Karena kemampuannya dinilai cukup baik, Suprapto dipercayai menduduki jabatan sebagai Kepala Bagian II Divisi V dan diberi pangkat kapten.
Divisi V itu dipimpin oleh Kolonel Soedirman, tokoh yang sudah ia kenal sejak zaman Jepang.
Pada 12 - 15 Desember 1945, terjadi Pertempuran Ambarawa. Dalam perang ini, Suprapto turut mendampingi Komandan Divisi V.
Setelah Pertempuran Ambarawa berakhir, Kolonel Soedirman dilantik oleh pemerintah menjadi Panglima Besar TKR.
Karena sudah menjalin hubungan baik dengan Suprapto, maka Soedirman pun memilih Suprapto untuk menjadi ajudannya selama ampir dua tahun.
Hingga pada 1948, setelah Markas Komando Jawa terbentuk, Suprapto tidak lagi menjadi ajudan Jenderal Soedirman. Ia diangkat menjadi Kepala Bagian II Markas Komando Jawa yang dipimpin oleh A.H. Nasution.
Menjadi salah satu target dalam peristiwa G30S PKI, Suprato dituduh tergabung dalam Dewan Jenderal yang akan menggulingkan Soekarno.
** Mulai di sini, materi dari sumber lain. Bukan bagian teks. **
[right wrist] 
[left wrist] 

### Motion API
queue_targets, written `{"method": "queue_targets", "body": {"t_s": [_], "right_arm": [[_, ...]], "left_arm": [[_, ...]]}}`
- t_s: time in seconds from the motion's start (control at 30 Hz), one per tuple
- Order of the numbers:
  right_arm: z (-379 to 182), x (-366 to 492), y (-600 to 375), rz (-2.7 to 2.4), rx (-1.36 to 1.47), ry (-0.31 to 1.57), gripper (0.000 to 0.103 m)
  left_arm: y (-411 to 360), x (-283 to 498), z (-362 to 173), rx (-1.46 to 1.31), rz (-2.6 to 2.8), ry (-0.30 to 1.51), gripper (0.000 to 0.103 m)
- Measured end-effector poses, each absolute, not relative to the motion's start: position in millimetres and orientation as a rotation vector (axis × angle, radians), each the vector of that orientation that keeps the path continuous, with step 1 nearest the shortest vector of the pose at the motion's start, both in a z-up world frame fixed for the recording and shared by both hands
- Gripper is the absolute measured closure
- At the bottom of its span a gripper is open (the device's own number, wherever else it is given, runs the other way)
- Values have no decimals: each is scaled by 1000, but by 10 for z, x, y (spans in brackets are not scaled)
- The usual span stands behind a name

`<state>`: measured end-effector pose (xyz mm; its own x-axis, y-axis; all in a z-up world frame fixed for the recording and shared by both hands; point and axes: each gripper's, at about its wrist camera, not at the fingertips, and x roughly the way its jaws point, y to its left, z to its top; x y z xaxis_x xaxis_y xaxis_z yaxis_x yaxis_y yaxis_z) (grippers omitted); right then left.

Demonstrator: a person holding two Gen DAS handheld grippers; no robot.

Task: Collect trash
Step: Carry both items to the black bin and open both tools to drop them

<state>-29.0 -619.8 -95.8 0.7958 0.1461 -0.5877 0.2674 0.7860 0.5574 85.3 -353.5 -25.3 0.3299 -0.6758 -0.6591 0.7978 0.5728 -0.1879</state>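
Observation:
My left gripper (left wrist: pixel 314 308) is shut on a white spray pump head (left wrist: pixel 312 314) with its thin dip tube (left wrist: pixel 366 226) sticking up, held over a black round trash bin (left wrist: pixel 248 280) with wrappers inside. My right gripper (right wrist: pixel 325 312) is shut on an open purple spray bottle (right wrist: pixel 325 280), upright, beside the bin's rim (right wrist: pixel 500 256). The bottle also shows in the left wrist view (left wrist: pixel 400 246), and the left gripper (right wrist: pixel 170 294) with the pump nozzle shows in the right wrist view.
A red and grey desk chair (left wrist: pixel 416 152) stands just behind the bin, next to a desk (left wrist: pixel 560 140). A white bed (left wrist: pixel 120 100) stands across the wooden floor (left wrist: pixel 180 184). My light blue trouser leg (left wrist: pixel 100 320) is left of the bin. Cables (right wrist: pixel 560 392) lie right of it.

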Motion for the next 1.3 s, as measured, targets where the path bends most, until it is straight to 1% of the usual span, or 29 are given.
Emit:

Pangkat terakhirnya adalah Mayor Jenderal TNI, tetapi karena gugur dalam tugas, ia kemudian diberikan Kenaikan Pangkat Luar Biasa (KPLB) menjadi Letjen. TNI (Anumerta).
Kemudian, berdasarkan SK Presiden RI No. III/Koti/Tahun 1965, pada 5 Oktober 1965, Letnan Jenderal Anumerta Suprapto pun dinobatkan sebagai Pahlawan Nasional Indonesia.
Sehingga, kini kita mengenalnya sebagai Letjen R Suprapro, seorang Pahlawan Revolusi Indonesia.